My marginal interest in the game fizzled along with the relationship—which is to say, quickly. In the 27 years since, no man has succeeded in wooing me into gridiron fandom. But this past NFL season, Swift did.
Yes, after a lifetime of apathy (and some vocal antipathy) toward the NFL—which I still stand by—I started watching the Kansas City Chiefs once Swift began VIP golf-carting into Arrowhead in support of her boyfriend, Travis Kelce. The Super Bowl champion and probably Hall of Fame–bound tight end, as the entirety of the population now knows, shot his shot with her on his podcast, New Heights, a move that not only worked, but was later deemed “metal as hell” by Swift.
“She’s there!” my husband would call from the other room, or one or both of my parents would text me on any given Sunday, and my almost 10-year-old daughter and I knew exactly who (Swift) and where (the Chiefs game) they meant. There, indeed, was the reigning queen of the monoculture, cheering in retro-chic merch (and an immaculate red lip) alongside Donna “Mama” Kelce, or emphatically raising her plastic cup at MetLife with Antoni Porowski, among other friends; swaying to “Swag Surfer” behind frosty boxes, sipping healthy pours of white wine, and generally doing exactly what she wanted without apology or concession.
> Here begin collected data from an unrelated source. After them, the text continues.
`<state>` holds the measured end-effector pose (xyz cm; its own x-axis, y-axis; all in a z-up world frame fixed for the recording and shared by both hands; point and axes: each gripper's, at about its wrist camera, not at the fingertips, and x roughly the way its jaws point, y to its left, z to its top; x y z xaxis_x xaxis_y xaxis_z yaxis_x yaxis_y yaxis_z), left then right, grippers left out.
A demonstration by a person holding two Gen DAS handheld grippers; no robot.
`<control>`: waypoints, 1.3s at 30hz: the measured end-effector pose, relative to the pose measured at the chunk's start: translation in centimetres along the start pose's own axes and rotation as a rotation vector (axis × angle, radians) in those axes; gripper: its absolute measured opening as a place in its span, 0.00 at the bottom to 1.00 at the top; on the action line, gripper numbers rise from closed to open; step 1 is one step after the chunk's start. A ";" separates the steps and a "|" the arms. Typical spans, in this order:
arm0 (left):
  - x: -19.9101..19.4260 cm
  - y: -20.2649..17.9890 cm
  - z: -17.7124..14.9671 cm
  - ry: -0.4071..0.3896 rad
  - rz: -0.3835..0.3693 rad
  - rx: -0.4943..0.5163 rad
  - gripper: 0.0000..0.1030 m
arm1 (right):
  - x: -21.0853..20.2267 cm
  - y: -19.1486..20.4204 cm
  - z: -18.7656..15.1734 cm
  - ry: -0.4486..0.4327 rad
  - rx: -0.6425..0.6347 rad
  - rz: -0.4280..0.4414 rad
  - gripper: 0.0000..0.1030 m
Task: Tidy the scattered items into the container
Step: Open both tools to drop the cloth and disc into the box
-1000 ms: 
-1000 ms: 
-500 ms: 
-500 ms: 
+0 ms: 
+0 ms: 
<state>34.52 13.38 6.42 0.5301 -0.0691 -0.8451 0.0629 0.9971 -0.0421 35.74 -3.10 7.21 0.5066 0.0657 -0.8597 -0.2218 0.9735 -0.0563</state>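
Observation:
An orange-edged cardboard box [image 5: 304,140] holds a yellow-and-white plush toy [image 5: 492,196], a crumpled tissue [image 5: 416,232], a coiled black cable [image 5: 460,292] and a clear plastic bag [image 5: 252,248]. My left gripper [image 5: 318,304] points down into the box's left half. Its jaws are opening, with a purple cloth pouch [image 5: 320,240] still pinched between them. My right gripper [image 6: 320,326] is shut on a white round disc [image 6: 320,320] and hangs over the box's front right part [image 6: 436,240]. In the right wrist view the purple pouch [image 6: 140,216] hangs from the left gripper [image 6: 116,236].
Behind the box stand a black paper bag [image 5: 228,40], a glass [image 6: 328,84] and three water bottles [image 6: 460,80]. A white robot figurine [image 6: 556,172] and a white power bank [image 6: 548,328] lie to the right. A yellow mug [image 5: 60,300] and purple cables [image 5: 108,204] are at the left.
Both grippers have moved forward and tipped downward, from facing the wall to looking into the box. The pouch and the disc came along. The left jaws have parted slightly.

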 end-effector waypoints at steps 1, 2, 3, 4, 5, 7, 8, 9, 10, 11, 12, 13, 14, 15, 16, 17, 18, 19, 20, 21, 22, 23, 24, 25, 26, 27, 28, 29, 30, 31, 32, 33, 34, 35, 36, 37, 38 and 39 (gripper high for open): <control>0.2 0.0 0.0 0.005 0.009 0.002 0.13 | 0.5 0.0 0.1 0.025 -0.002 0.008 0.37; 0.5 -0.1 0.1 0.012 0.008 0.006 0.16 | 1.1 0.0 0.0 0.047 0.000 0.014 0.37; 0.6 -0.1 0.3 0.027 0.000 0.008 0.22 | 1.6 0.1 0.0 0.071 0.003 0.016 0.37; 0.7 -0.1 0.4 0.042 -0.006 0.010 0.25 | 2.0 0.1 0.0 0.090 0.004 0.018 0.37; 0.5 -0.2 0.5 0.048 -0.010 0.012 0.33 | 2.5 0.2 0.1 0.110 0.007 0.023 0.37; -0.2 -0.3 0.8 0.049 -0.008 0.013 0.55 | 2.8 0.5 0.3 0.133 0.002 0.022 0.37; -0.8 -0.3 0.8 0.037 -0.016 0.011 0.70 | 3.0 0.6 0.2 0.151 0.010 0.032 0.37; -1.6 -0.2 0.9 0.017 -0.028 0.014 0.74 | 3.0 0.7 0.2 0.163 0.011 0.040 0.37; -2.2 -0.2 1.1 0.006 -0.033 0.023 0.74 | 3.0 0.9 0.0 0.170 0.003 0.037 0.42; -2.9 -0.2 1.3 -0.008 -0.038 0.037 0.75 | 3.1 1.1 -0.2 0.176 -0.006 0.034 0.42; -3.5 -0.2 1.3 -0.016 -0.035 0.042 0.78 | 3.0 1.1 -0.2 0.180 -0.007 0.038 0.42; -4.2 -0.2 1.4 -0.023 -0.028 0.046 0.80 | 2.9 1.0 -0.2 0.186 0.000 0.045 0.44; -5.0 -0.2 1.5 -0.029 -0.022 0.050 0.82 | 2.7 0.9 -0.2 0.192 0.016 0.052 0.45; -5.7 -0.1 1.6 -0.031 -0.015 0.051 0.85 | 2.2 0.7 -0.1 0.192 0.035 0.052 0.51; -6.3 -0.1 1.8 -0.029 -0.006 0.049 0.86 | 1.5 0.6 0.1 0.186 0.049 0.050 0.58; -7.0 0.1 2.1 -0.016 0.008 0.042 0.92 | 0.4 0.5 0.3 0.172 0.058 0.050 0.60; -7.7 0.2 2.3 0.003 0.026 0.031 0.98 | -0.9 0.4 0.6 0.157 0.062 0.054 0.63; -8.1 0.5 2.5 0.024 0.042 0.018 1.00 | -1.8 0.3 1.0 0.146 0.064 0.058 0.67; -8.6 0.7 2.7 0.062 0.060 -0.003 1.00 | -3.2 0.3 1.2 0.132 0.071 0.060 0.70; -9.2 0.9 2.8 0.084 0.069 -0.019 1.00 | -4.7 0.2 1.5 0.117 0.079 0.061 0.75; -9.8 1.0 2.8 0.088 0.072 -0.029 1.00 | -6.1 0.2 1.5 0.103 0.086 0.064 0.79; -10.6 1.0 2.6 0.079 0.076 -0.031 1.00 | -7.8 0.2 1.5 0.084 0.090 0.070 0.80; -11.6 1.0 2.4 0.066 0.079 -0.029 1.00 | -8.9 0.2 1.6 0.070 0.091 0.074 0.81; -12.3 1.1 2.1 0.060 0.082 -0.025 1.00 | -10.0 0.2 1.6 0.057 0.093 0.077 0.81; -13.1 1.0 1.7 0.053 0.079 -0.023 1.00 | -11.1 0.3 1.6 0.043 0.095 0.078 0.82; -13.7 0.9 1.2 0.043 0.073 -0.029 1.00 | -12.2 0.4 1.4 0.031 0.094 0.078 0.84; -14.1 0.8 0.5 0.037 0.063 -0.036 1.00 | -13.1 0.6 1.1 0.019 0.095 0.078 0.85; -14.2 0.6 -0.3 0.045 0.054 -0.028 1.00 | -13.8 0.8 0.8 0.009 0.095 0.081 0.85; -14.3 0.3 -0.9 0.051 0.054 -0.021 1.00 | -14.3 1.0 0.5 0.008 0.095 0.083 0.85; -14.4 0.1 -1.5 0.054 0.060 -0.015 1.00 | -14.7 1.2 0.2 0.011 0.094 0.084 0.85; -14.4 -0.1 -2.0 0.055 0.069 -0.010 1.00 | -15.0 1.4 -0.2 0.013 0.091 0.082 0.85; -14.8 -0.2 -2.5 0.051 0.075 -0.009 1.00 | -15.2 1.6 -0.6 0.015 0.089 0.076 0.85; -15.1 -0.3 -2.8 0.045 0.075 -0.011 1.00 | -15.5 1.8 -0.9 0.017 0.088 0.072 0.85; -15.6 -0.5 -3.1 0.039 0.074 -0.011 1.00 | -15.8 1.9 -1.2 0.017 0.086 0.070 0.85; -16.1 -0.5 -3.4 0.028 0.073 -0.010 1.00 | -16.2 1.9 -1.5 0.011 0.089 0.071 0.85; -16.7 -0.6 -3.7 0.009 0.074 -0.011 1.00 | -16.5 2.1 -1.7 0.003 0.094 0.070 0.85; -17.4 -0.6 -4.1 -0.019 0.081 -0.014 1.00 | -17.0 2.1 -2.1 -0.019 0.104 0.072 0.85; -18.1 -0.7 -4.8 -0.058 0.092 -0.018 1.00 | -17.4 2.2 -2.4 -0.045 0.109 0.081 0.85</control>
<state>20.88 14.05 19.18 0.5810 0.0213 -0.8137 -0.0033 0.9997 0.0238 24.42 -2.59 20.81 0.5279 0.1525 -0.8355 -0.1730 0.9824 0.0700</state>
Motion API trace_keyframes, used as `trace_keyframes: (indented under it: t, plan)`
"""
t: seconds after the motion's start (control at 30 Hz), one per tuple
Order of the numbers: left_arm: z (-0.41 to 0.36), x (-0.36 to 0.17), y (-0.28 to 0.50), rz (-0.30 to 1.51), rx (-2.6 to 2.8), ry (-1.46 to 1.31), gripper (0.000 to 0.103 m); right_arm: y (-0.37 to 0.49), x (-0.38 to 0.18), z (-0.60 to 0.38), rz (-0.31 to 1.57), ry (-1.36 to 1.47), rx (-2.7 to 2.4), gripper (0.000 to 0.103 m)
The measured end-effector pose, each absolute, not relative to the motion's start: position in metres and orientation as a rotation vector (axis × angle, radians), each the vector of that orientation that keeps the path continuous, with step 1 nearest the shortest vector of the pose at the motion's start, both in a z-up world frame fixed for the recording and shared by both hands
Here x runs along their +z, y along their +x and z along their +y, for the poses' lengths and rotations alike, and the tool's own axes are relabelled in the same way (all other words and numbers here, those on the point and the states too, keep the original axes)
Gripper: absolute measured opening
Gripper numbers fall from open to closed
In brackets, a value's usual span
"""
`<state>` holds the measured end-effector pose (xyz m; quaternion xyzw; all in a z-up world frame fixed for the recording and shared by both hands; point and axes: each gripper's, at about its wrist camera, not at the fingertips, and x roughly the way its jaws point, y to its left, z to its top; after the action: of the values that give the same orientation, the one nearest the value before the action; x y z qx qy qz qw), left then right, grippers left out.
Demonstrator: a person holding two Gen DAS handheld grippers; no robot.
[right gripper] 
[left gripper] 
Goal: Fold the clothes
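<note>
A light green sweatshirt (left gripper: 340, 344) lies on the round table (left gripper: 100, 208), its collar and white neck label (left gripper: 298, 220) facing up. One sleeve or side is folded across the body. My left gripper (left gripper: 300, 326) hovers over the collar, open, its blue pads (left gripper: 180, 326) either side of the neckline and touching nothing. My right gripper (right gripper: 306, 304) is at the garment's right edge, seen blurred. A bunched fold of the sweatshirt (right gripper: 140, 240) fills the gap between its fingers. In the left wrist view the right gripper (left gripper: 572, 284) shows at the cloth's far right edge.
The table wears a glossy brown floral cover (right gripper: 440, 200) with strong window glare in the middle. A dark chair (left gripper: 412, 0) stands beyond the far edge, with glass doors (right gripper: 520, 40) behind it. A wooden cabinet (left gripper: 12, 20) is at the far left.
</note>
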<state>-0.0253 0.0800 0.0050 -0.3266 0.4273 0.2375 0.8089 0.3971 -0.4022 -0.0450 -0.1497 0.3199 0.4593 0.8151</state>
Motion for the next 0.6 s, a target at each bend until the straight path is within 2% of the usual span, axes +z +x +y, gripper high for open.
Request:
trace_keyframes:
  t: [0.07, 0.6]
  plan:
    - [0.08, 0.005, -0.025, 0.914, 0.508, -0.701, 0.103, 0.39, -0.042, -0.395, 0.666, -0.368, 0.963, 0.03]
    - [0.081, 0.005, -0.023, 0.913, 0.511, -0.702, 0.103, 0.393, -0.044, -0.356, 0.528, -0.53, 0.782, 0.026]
We were, and remain, riveted down to the chicken finger. We relish every “87” on that custom Kristin Juszczyk puffer!
The appearances represented another frontier in the Swift metaverse. Last year, thanks to the all-consuming magic of the Eras tour, the glittering wonder of the Eras tour movie, and my daughter’s contagious obsession, I graduated from a fan of Taylor’s bops (who once had the pleasure of interviewing her on a red carpet when she was still a pre-debut teen) to entry-level Swiftie. I discovered in earnest the breadth of her talent as a writer and storyteller; the way she gives life to the everygirl experiences of love, intense heartbreak, alienation, and out-and-out striving. I’d seize any chance to watch her on live television, including via the dubious ceremony of the Golden Globes. The reason Swift was engaging with football—to show up for Kelce, as he later would at her tour stop in Argentina—added to the glow. No matter what I privately think about Kelce’s outfits, it’s a love story…you know the rest. But after my daughter and I started tuning in for Taylor, we kept on watching the games.
The presumption that Swifties are a monolith who didn’t previously care about or comprehend the NFL is both dim and reductive, but it was essentially true of me. My seven-year-old son’s nascent interest in flag football and the NFL helped, as did our family’s collective obsession with Netflix’s Quarterback, the Peyton Manning–produced docuseries that followed Chiefs QB and Kelce intimate Patrick Mahomes, among others, through the physical and mental rigors of the position. Their backstories—always my chief interest—led me to the strategy and intricacy and technique (Mahomes’s off-platform throws, wow) of the game. It is, in its way, not unlike a dive into the captivating, Easter-egg-filled Swift canon.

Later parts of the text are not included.